What's the deal with SAT and ACT?

Standardized college admission tests for US universities. SAT and ACT are interchangeable; pick whichever your child performs better on. Score range: SAT 400-1600, ACT 1-36. Top-30 US universities cluster around SAT 1450+ / ACT 33+ for admitted students. Many US universities went test-optional after 2020 and most have stayed test-optional through 2026 — but test-submitters typically have higher admit rates. We recommend prep starting in Year 11; first sitting in spring of Year 11, retake in autumn of Year 12 if needed.

GPA — what's a good GPA and how is it calculated?

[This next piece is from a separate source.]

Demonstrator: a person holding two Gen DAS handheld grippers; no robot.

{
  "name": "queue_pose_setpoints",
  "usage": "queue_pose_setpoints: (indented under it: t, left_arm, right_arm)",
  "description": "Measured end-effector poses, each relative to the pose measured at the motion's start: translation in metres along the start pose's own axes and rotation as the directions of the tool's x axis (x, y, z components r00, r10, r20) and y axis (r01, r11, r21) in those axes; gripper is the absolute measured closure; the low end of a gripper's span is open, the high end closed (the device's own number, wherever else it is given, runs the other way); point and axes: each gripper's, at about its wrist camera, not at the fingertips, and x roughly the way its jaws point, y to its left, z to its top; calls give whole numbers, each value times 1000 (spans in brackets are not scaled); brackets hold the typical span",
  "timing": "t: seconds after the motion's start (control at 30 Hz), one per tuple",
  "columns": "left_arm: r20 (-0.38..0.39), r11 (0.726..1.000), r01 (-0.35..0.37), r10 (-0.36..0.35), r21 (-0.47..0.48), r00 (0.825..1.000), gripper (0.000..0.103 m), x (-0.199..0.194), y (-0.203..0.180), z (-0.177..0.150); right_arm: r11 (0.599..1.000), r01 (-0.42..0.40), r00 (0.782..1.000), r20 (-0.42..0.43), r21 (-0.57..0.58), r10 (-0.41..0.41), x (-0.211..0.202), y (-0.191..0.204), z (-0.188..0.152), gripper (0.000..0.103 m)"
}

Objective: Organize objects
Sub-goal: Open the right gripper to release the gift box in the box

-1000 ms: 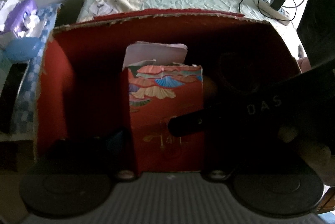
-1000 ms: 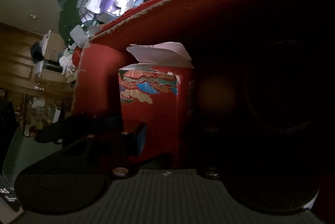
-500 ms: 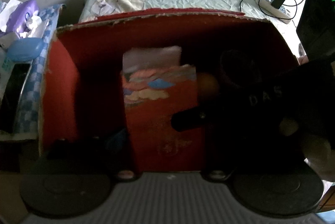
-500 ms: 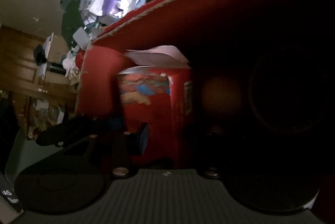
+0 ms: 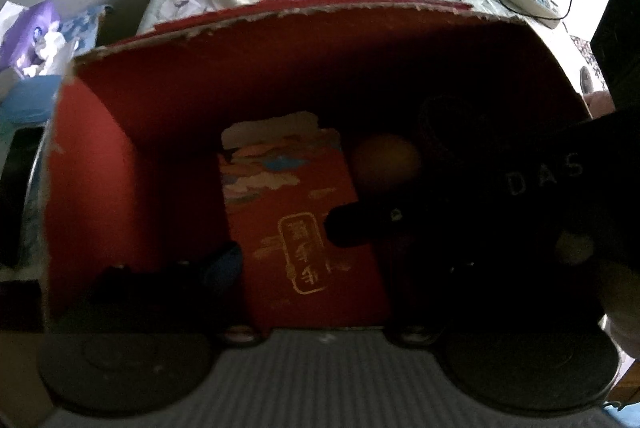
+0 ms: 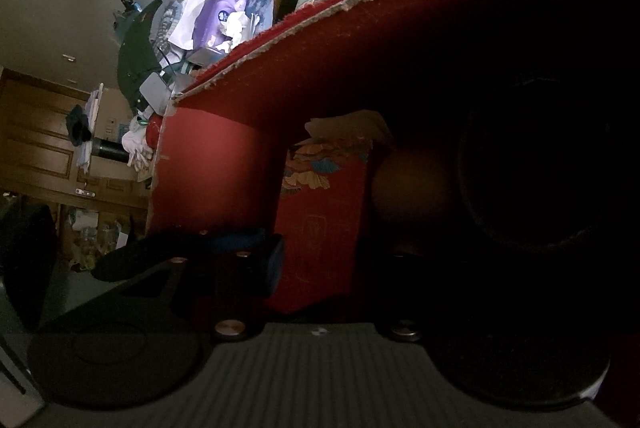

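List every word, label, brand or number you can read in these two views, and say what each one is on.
"DAS": white letters on the black body of the right gripper, seen in the left wrist view.
Gold characters in a gold frame on the small red carton: too blurred to read.
Round mark on the purple tissue pack: too small to read.
Nothing else is legible.

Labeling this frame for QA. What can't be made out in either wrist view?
- Dark round object, right wrist view: deep shadow inside the big red box, identity unclear.
- Brownish ball, left wrist view: dim, blurred, partly behind the small red carton.
- Right gripper: its right finger lost in shadow, grip unreadable.
- Left gripper: its right finger hidden by the other gripper's black body.
- Carton's gold characters: too blurred to read.
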Motion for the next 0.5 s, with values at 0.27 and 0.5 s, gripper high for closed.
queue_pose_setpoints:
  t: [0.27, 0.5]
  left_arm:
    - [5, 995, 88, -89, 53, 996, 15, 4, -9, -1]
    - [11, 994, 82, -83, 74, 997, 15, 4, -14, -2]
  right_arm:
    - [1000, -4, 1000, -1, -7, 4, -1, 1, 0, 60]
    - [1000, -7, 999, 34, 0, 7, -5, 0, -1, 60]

Top US universities expect 3.8+ unweighted GPA (4.0 scale) and 4.3+ weighted GPA. Calculation: each course gets a letter grade (A, A-, B+, etc.), converted to a GPA point (4.0, 3.7, 3.3, etc.), averaged across all courses. Weighted GPA gives extra points for AP/Honors courses. Class rank is reported by some schools (especially competitive day schools); not by others. A consistent transcript matters more than peak performance — universities read trajectory.

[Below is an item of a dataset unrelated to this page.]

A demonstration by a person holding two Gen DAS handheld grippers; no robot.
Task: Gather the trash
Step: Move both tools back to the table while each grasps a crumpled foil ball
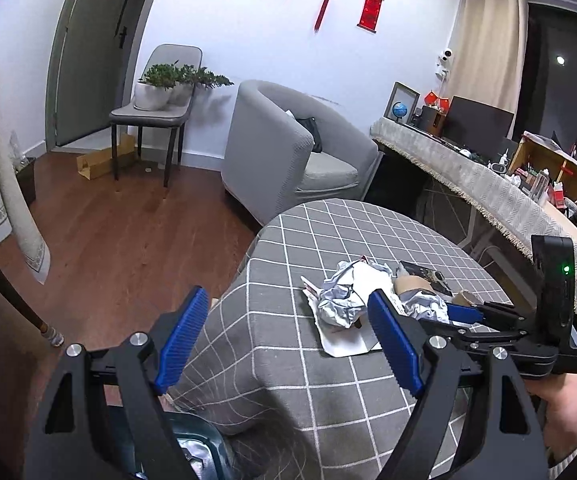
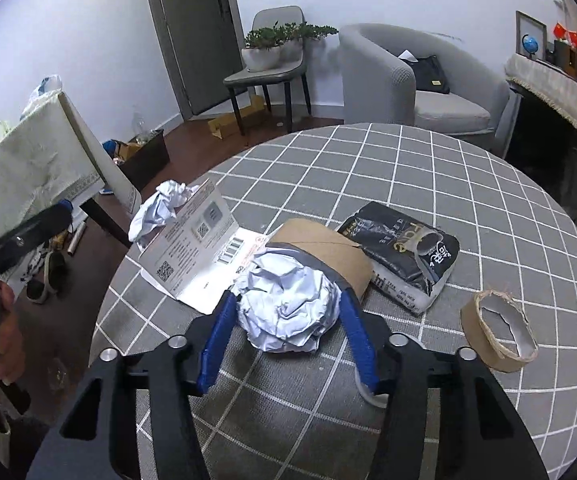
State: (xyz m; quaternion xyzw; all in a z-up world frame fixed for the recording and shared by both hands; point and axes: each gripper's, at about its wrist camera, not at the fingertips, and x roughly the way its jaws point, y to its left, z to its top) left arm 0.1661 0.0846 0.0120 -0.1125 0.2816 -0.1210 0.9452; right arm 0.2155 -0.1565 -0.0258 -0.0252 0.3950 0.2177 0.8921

How does an American high school transcript translate to Turkish university admission?

Turkish universities accept American high school graduates via the YOS (Foreign Student Exam) pathway. The American diploma + AP scores + SAT/ACT package is well-understood by Turkish university registrars. Boğaziçi, Koç, Bilkent, METU all have published international student admission policies. The key requirement: transcript apostille + verified diploma equivalency through MEB.

Athletic recruiting through American boarding — is it real?

Genuinely. American boarding schools (especially Lawrenceville, Hotchkiss, Choate, Phillips Academy, Deerfield) have full athletic departments with NCAA recruiting support staff. Strong athletes in tennis, swimming, fencing, rowing, soccer (football), lacrosse, ice hockey, basketball, and track regularly receive Division I and Division III recruitment. The boarding school becomes the visible platform US college coaches scout from. For a Turkish student strong in tennis, swimming, or rowing — American boarding is the best US-college sports pathway.

What's the difference between American boarding and an American international school in Türkiye?

American international schools in Türkiye (TEV İnanç Türkeş, ACI, Robert Lisesi sister schools) follow American curriculum but are firmly Turkish-context — they prepare students for both Turkish (YKS) and international (US, UK) universities. American boarding in the USA gives full US-context immersion, US-style social experience, NCAA recruiting access, and direct US college counselling. Different products. The Turkish-context American schools are excellent value if you want to stay in Türkiye through high school; US boarding is the choice if you want to use the high-school years as the bridge to a US university experience.